Task goal — The data is to be transcribed in full, with nothing missed.

Recorded information —
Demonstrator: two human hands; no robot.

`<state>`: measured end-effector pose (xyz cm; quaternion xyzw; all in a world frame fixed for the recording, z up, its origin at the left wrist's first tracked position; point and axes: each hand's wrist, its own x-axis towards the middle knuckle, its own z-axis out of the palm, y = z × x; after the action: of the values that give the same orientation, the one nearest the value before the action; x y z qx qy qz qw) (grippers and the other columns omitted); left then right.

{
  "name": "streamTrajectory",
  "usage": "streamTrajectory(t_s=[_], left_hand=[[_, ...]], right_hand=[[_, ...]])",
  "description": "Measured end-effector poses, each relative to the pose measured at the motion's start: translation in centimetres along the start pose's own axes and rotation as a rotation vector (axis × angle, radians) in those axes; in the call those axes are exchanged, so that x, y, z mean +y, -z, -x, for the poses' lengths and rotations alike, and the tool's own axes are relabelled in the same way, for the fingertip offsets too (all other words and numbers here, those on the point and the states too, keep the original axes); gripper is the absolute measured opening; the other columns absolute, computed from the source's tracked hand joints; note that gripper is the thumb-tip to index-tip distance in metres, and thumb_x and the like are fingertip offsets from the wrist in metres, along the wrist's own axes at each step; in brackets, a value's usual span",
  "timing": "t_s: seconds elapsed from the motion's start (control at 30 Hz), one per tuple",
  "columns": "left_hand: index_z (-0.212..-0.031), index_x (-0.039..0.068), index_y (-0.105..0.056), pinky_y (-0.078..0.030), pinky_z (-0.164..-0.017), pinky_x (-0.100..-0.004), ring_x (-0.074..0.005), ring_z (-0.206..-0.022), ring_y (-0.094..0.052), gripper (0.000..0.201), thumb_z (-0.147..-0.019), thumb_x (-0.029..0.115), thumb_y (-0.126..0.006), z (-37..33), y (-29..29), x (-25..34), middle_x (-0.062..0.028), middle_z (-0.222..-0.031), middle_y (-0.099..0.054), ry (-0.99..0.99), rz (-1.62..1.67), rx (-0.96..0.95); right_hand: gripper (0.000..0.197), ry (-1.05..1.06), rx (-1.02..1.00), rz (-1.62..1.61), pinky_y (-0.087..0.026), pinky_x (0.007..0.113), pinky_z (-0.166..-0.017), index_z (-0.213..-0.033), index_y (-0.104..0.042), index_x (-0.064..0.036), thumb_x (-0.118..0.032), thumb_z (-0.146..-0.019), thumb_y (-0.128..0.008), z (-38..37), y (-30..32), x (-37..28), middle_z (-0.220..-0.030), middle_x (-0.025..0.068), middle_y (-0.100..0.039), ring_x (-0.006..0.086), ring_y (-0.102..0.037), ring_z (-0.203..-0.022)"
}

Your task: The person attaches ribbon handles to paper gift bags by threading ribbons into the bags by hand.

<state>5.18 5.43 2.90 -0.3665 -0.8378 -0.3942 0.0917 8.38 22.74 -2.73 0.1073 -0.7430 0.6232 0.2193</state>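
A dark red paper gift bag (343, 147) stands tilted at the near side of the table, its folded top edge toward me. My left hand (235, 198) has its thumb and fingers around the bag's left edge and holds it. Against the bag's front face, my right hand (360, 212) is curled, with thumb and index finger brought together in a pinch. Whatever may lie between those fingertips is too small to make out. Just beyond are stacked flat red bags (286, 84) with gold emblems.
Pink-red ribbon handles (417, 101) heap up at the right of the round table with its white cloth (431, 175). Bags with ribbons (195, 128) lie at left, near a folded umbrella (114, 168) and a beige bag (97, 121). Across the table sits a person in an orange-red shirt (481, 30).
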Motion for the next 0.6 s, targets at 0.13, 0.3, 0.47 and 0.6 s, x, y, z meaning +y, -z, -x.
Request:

Task output —
Demonstrator: two human hands; no robot.

`<state>`: measured end-effector pose (xyz cm; quaternion xyzw; all in a world frame fixed for the recording, z up, its origin at the left wrist's first tracked position; point and axes: each hand's wrist, its own x-axis towards the middle knuckle, its own z-axis out of the palm, y = z × x; after the action: of the values that give the same orientation, the one nearest the value before the action; x y z qx qy qz qw) (grippers and the other columns omitted); left then right.

{
  "name": "streamTrajectory",
  "usage": "streamTrajectory(t_s=[_], left_hand=[[_, ...]], right_hand=[[_, ...]])",
  "description": "Measured end-effector poses, each relative to the pose measured at the motion's start: translation in centimetres along the start pose's own axes and rotation as a rotation vector (axis × angle, radians) in those axes; in the call those axes are exchanged, so that x, y, z mean +y, -z, -x, for the poses' lengths and rotations alike, and the tool's own axes are relabelled in the same way, for the fingertip offsets too (all other words and numbers here, those on the point and the states too, keep the original axes); gripper is the absolute measured opening; the other columns absolute, computed from the source's tracked hand joints; note that gripper is the thumb-tip to index-tip distance in metres, and thumb_x and the like are fingertip offsets from the wrist in metres, along the wrist's own axes at each step; in brackets, a value's usual span",
  "timing": "t_s: seconds elapsed from the motion's start (control at 30 Hz), one per tuple",
  "columns": "left_hand: index_z (-0.212..-0.031), index_x (-0.039..0.068), index_y (-0.105..0.056), pinky_y (-0.078..0.030), pinky_z (-0.164..-0.017), pinky_x (-0.100..-0.004), ring_x (-0.074..0.005), ring_z (-0.206..-0.022), ring_y (-0.094..0.052), gripper (0.000..0.201), thumb_z (-0.147..-0.019), thumb_x (-0.029..0.115), thumb_y (-0.126..0.006), z (-37..33), y (-29..29), x (-25..34), middle_x (-0.062..0.028), middle_z (-0.222..-0.031), middle_y (-0.099..0.054), ry (-0.99..0.99), rz (-1.62..1.67), rx (-0.96..0.95); right_hand: gripper (0.000..0.197), ry (-1.05..1.06), rx (-1.02..1.00), rz (-1.62..1.61), pinky_y (-0.087..0.026), pinky_x (0.007..0.113), pinky_z (-0.166..-0.017), index_z (-0.213..-0.033), index_y (-0.104..0.042), index_x (-0.064..0.036), thumb_x (-0.118..0.032), thumb_z (-0.146..-0.019), thumb_y (-0.128..0.008), z (-38..37), y (-30..32), x (-37..28), middle_z (-0.220..-0.030), middle_x (-0.025..0.068), middle_y (-0.100..0.039), ring_x (-0.006..0.086), ring_y (-0.102..0.037), ring_z (-0.203..-0.022)"
}

Your task: The person attaches ribbon handles to paper gift bags by threading ribbons into the bags by hand.

<state>5.18 5.43 2.90 -0.3665 -0.8378 -0.3942 0.0917 8.38 22.74 -2.73 0.1073 -0.7430 0.6232 0.2193</state>
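A dark red paper gift bag (343, 147) stands tilted at the near side of the table, its folded top edge toward me. My left hand (235, 198) has its thumb and fingers around the bag's left edge and holds it. Against the bag's front face, my right hand (360, 212) is curled, with thumb and index finger brought together in a pinch. Whatever may lie between those fingertips is too small to make out. Just beyond are stacked flat red bags (286, 84) with gold emblems.
Pink-red ribbon handles (417, 101) heap up at the right of the round table with its white cloth (431, 175). Bags with ribbons (195, 128) lie at left, near a folded umbrella (114, 168) and a beige bag (97, 121). Across the table sits a person in an orange-red shirt (481, 30).
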Motion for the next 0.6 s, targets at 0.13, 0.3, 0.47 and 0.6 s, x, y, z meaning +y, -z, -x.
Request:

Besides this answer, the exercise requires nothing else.